Shares in several US regional banks closed sharply lower on Monday despite efforts by president Joe Biden to reassure investors Washington regulators would do “whatever is needed” to protect depositors.
San Francisco-based First Republic led the sell-off, finishing down 62 per cent in New York, having fallen as much as 75 per cent earlier in the trading day. Trading in its shares and those of several other US lenders were halted multiple times because of volatility.
Investors dumped the stocks even after the Federal Reserve and Treasury boosted lenders’ access to quick cash following the government takeovers of Silicon Valley Bank and Signature Bank.

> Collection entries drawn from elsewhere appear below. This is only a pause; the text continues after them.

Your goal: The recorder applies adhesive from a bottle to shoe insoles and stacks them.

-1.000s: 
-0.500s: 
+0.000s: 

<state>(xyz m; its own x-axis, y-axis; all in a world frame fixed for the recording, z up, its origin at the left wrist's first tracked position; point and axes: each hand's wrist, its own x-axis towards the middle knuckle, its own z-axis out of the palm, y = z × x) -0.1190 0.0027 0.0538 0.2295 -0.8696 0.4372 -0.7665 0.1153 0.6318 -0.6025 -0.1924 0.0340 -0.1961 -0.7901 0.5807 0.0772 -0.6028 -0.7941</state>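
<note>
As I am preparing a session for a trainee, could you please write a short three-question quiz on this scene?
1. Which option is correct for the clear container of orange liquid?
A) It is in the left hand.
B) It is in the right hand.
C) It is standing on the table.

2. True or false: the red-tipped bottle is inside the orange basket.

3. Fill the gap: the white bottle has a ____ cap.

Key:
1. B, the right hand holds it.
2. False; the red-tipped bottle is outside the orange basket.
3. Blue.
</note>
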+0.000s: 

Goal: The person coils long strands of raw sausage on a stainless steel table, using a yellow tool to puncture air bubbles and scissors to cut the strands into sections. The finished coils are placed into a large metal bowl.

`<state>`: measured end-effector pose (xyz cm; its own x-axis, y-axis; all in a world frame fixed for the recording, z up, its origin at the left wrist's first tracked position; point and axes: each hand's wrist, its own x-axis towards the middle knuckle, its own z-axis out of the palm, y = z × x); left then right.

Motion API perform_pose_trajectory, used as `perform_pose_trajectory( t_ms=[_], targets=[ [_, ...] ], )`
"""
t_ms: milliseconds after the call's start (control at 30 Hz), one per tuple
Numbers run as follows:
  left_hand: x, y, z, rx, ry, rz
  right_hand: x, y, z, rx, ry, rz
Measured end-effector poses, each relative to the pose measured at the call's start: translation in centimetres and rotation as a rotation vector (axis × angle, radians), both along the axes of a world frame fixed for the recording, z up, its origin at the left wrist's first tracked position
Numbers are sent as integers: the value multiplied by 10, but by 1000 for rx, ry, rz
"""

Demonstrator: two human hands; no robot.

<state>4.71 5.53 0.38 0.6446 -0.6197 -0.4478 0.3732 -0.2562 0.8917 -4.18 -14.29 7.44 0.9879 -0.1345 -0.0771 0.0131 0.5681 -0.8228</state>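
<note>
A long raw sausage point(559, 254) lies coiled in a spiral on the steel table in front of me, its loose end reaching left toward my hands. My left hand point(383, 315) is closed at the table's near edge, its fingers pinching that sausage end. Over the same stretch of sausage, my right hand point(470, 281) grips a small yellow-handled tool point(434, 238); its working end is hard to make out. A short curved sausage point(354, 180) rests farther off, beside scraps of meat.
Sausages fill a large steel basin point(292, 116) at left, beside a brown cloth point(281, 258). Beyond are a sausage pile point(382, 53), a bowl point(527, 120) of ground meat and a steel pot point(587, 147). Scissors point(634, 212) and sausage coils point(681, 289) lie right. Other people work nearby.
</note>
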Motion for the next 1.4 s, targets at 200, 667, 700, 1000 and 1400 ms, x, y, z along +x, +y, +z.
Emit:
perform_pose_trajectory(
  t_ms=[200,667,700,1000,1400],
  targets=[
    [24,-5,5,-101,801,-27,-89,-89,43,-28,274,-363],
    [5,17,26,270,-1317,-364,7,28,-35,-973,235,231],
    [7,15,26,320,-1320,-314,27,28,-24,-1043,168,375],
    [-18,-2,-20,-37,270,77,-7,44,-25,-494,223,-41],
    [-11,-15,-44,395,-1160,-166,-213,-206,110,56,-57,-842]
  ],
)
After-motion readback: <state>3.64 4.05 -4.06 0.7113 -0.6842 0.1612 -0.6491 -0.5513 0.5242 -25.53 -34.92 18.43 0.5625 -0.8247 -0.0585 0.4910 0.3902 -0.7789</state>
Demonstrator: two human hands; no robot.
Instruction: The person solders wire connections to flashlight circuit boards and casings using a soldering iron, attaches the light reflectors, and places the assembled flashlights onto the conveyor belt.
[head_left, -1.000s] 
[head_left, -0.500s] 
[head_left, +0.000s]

The sell-off was a troubling sign that investors believe regulators had not done enough to stem deposit outflows following SVB’s collapse, and Fed chair Jay Powell weighed in after the market close to announce “a thorough, transparent, and swift review” of the failure.
Arizona-headquartered Western Alliance Bank was the second-worst performer of the regional banks, closing 47 per cent lower, while shares of Los Angeles-based PacWest and Utah’s Zions lost more than a fifth each. Of the 156 listed US banks tracked by a Refinitiv sector index, 149 ended the day lower.
Biden had attempted to reassure Americans their deposits were safe in pre-markets remarks, when he made clear that the blanket guarantee to SVB depositors and new cheap loans to other struggling lenders offered at the weekend would not be the end of government efforts.
“We will not stop at this,” Biden said. “We’ll do whatever is needed on top of all [this].”
Some analysts said the sell-off was overdone given that the investor fears relate to bank liquidity, which the Fed is addressing, rather than solvency.
“There’s no question over the value of balance sheets here as there was in 2008, but I don’t know at this point what it takes to get people to look at the situation more carefully,” said Jesse Rosenthal, head of US financials at CreditSights.
SVB was taken over by the government on Friday following a run on its deposits and a collapse in its stock price amid fears it was struggling for capital. On Sunday, regulators took over Signature Bank, which had close ties to the crypto sector.
Monday’s sell-off was driven in part by fears that other regional banks could have a run by depositors similar to the one that brought down SVB, especially by clients with balances above the $250,000 covered by federal insurance.
“The reality is that all kinds of market participants are nervous,” said Mayra Rodriguez Valladares, a regulatory consultant. “Everyone is wondering, ‘What if I have assets at Bank A or B or C?’”
As stress rippled through the financial system, a lender to many US regional banks raised tens of billions of dollars to safeguard the sector.
The Federal Home Loan Banks system sold $88.7bn of short-term notes on Monday afternoon, money that lenders could tap for funding in the coming days, according to people briefed on the transaction.
The sheer size of the offering gives the system, created in the midst of the Great Depression, the ability to lend a mammoth sum to banks attempting to fortify their balance sheets as they struggle with deposit flight.
The FHLB — seen as the lender of second-last resort before a bank might tap emergency funding from the Fed — was already a large provider of capital to Silicon Valley Bank. The Federal Home Loan Bank of San Francisco had advanced $15bn to SVB, as well as a further $14bn to First Republic at the end of last year, a filing with US securities regulators showed.
The FHLB could not be reached for comment.
First Republic on Sunday shored up its finances with funding from the Fed and JPMorgan Chase as fears of contagion spread among regional lenders. The bank said the funding gave it $70bn of unused liquidity, excluding money available from the new Bank Term Funding Program announced on Sunday.
However, the steep decline in its share price has put pressure on First Republic, which has $213bn in assets and caters to wealthy individuals.
After news of SVB’s collapse broke on Friday, the chief financial officer of one technology start-up in San Francisco told the Financial Times that he went directly to First Republic to withdraw his company’s funds.
The government was closely monitoring the situation at First Republic and was ready to intervene if the San Francisco-based financial institution came under stress in the event of a run on it, said a person with direct knowledge of the matter.
If required, the Federal Deposit Insurance Corporation would be prepared to take over the bank, wiping out shareholders and bondholders to protect depositors as it did with SVB and Signature, said a person with first-hand knowledge of the plan being developed by US officials.
First Republic was believed to be in a better position than SVB and Signature as of late Sunday, which was why it was not taken over and included in the backstop plan for the two failed banks, said the person with direct knowledge of the matter.